Strafford has a winter carnival. It's really quite a thing, put together by a bunch of people who love winter and love kids but mostly just love living in a town that has a winter carnival. Eva and Leslie did movie night at the gym on Friday. Siobhan, Therese, Kent, Blake, Sherm, Paul, Michael, Jessica, Sperry and Tim put on the sledding and skiing races and ran the rope tow on Saturday. Earl and I did the lunch and snacks; Tom helped us carry everything up, Eva helped us carry it down. Rebecca took pictures.

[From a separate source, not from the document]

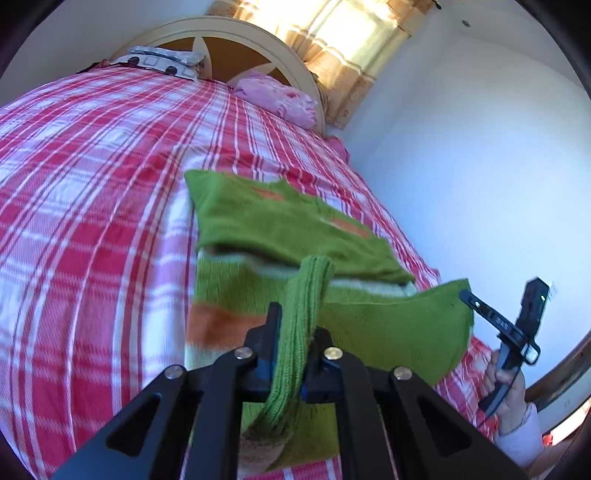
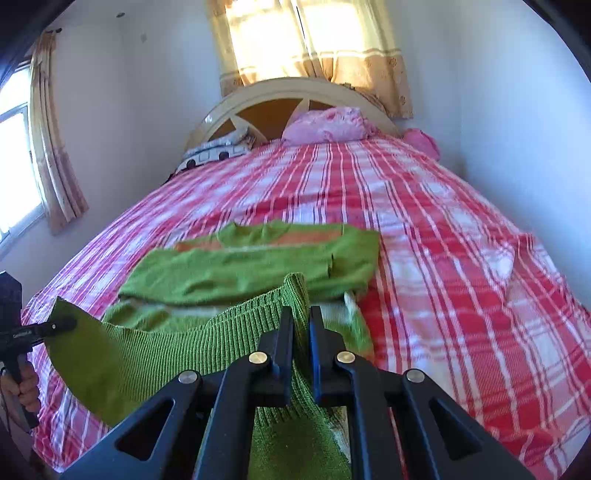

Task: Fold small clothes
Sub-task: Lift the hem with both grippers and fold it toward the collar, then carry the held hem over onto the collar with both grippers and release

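A small green knit sweater (image 1: 280, 225) with orange and cream stripes lies on the red plaid bed (image 1: 92, 192); its sleeves are folded across the body. My left gripper (image 1: 297, 325) is shut on the ribbed bottom hem at one corner and holds it lifted. My right gripper (image 2: 301, 314) is shut on the ribbed hem (image 2: 207, 332) at the other corner, also lifted. The hem hangs stretched between both grippers above the sweater (image 2: 251, 266). The right gripper also shows in the left wrist view (image 1: 469, 295), and the left gripper in the right wrist view (image 2: 62, 325).
The bed (image 2: 443, 229) runs to a cream headboard (image 2: 288, 88) with a pink pillow (image 2: 328, 123) and a patterned pillow (image 1: 162, 61). A white wall (image 1: 480, 147) runs close along the bed's right side. Curtained windows (image 2: 295, 33) are behind the headboard.
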`<state>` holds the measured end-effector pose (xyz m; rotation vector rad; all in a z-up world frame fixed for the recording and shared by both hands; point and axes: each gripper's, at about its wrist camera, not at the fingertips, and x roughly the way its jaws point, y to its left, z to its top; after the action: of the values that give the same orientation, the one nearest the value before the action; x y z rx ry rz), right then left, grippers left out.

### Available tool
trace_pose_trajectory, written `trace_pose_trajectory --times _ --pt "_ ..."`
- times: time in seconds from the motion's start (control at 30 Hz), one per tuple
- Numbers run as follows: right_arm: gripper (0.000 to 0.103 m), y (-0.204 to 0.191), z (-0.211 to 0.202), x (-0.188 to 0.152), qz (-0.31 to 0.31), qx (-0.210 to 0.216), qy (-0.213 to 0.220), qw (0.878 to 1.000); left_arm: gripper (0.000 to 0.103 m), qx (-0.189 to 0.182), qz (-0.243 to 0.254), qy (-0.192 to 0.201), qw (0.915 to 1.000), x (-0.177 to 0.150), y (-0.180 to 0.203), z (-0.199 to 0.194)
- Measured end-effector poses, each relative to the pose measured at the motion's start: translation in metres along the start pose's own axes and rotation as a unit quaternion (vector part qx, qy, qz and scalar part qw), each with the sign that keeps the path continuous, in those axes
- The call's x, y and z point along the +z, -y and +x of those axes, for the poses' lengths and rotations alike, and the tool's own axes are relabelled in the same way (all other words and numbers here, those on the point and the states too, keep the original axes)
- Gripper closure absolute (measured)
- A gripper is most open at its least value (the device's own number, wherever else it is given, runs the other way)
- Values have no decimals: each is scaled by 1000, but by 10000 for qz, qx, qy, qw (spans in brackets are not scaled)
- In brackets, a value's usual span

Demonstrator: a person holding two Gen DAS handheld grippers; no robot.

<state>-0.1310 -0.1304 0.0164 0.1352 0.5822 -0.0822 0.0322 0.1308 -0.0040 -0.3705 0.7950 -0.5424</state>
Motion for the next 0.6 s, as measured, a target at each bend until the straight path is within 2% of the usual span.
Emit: trace_pose_trajectory --times 0.17,0.33,0.6 --pt "96 -4 8 7 -160 -313 76 9994 96 95 -130 50 9999 15 -7 14" --pt "96 1 23 19 -76 -383 45 9992 96 195 -398 30 9990 39 -17 31" --pt "97 10 57 76 33 -394 240 9989 96 466 -306 165 9983 98 -25 57"
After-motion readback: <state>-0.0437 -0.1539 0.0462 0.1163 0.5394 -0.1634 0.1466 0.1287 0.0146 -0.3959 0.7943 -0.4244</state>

Tom and Jere did the ice for the skating party on Saturday night with Tom's tractor-driven Zambini. I'm not sure who put up the lights, but some of them were Scott's and the generator was in Tom's truck. Jessica brought the whipped cream. We brought the cocoa. Everyone helped everyone else's kids put on skates. Margaret and Michael brought the hockey goals and extra sticks. Someone made a fire. Everyone fed it sticks.
Sunday was snowshoe and cross country ski races and a biathlon with skis or snowshoes and paintball guns and an obstacle course with climbing and falling and sleds and tunnels. There was more skating and marshmallow roasting and hot dogs. Jere made the trails with his little ATV groomer. Ann and Kent and Siobhan did the timing. Scott was on course to help with the Sled-on-a-Rope. Jere did the biathlon. Hilary found skis and snowshoes for anyone who wanted to try them. I think it was Scott's grill, but Tom and Eric were the ones I saw cooking.
Sunday night was the Spaghetti Supper and awards ceremony. Siobhan, Therese, Bridget, Tom, Jessica and Sperry got the food together. I made the meat sauce with Kiko, the bull who recently moved into the freezer. Andy took the money. Ann poured the punch. Rebecca's pictures were in the first slideshow; Tracy's were in the second. Janet and Ann did the dishes. Sperry read off the awards. Everyone cheered like it was the Olympic medal ceremonies. Bob took the extra meat sauce home to make lasagna for town meeting lunch on Tuesday. Jessica took the meatless sauce for the same thing. Everyone cleared off their spaces, picked up the crumpled napkins, and pushed in their chairs.
Well, you get the idea. It was great. Sometimes people talk about the heyday of Strafford and they mean the years when the copper mine was open--the 1880s and 1940s--and in full swing. And our one-store, two-post-office town of 1000 today is nothing like the one that had two hotels, five general stores, a sawmill, movie theater, a lumberyard, a grist mill, a tannery, a bedstead factory, two dance halls, three doctors and a creamery. But this weekend, Strafford had as much going on as a small city and, for 100 kids and their parents, it was THE place to be.